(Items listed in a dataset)
Content starts

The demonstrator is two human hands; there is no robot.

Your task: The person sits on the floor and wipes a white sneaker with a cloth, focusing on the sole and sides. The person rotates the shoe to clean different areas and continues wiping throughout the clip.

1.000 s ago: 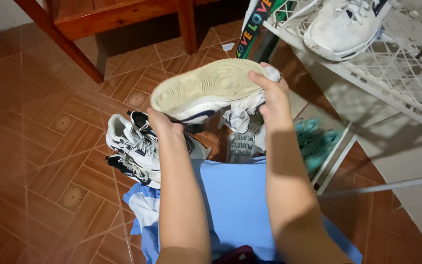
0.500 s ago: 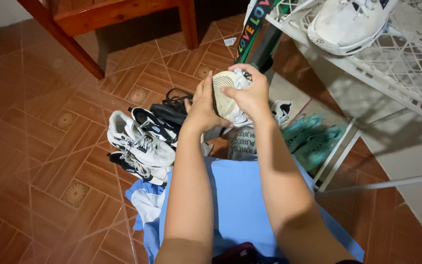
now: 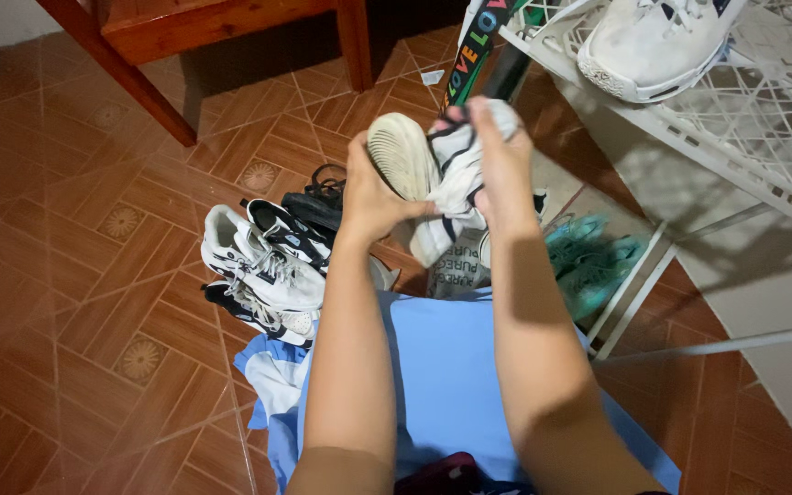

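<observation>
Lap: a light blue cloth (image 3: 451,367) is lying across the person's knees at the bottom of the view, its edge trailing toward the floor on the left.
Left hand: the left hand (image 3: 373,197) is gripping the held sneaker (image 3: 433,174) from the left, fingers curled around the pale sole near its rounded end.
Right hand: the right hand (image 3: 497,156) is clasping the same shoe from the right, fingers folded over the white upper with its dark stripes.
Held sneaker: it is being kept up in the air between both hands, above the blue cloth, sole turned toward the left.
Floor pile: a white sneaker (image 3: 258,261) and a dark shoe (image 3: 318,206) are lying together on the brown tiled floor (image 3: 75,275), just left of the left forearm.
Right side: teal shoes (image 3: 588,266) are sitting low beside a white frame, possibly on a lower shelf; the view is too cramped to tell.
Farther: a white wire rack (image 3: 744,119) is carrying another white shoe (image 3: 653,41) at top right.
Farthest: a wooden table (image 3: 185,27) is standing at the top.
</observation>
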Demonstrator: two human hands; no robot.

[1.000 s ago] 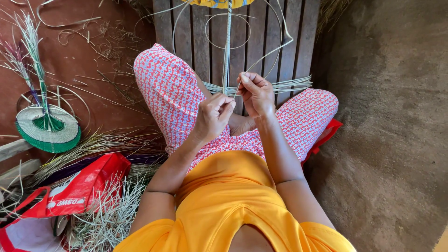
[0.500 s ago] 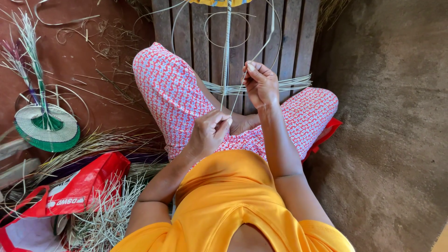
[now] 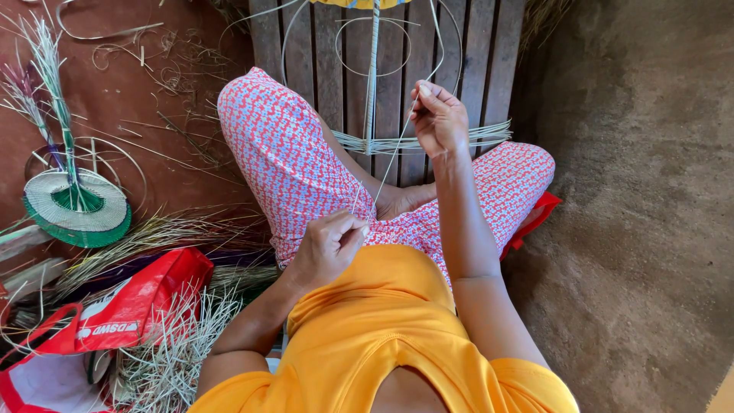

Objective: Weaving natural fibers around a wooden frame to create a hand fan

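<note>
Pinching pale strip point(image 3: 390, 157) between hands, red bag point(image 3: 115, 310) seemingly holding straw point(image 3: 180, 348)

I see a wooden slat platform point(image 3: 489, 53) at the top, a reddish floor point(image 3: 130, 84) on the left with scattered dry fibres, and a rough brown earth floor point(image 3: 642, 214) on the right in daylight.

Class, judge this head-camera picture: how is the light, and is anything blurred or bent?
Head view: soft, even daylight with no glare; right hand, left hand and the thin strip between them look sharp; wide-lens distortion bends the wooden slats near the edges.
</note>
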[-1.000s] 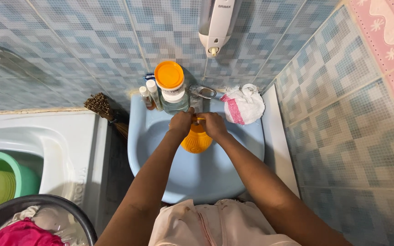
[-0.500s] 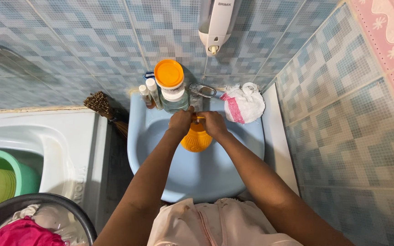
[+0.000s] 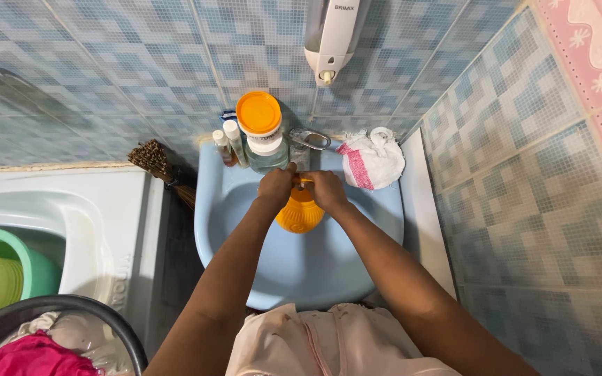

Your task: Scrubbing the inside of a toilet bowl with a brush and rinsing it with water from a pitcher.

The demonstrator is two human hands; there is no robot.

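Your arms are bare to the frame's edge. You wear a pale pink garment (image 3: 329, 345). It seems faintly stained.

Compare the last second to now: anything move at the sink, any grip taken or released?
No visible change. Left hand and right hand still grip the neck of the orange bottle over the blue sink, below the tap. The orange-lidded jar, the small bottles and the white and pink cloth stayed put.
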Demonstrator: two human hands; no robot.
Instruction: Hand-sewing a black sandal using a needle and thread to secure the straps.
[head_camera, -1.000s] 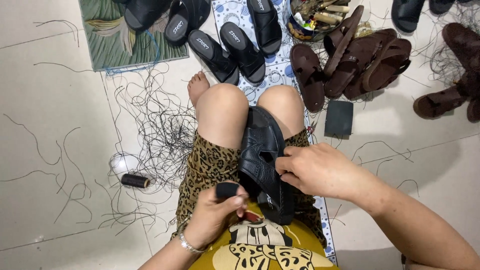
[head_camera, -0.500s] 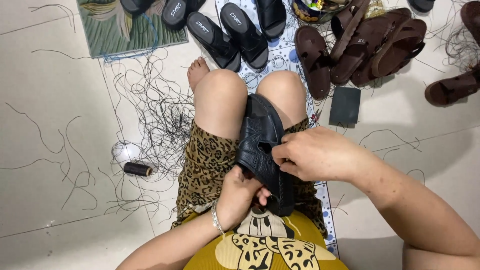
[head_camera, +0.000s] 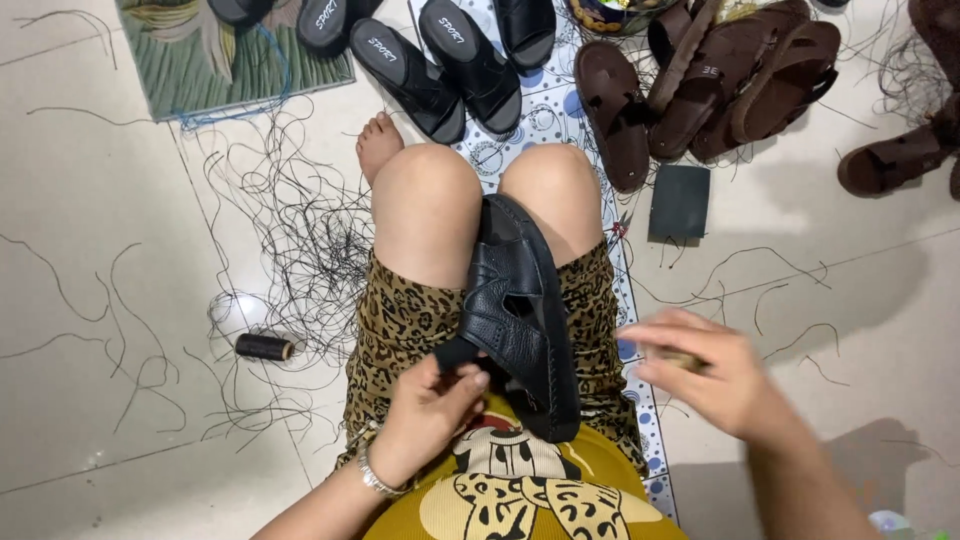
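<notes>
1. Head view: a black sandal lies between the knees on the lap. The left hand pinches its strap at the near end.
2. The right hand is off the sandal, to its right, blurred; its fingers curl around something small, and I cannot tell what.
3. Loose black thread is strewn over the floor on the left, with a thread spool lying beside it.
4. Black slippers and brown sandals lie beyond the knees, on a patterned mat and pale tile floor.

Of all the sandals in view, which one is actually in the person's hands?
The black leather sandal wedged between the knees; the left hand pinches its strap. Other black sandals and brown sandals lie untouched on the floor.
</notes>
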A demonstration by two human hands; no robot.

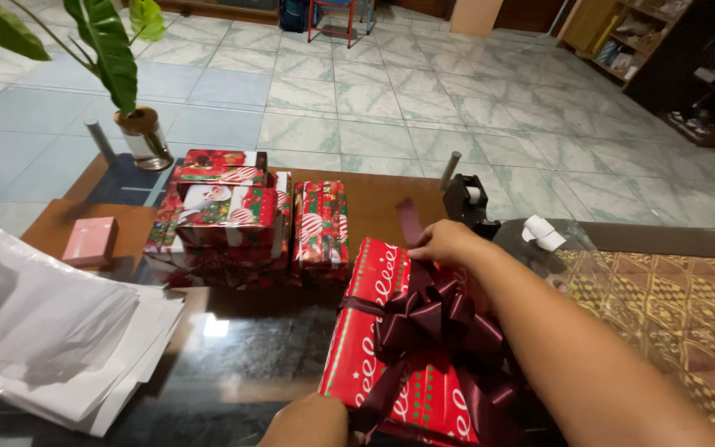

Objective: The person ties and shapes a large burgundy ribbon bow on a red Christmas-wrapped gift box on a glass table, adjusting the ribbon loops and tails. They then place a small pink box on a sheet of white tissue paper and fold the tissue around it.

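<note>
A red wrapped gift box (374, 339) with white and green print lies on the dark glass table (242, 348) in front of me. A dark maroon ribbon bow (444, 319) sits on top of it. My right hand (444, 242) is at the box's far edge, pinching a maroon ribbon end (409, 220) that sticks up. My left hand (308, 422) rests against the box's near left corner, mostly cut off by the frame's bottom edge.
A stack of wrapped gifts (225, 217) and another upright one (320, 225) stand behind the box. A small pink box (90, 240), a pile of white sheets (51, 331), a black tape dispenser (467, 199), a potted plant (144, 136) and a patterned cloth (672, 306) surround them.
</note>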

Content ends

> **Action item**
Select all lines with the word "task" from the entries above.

> **Response box**
Your task: The person sits on the floor and wipes a white sneaker with a cloth, focusing on the sole and sides. The person rotates the shoe to clean different areas and continues wiping throughout the clip.
Your task: Scrubbing the inside of a toilet bowl with a brush and rinsing it with water from a pitcher.

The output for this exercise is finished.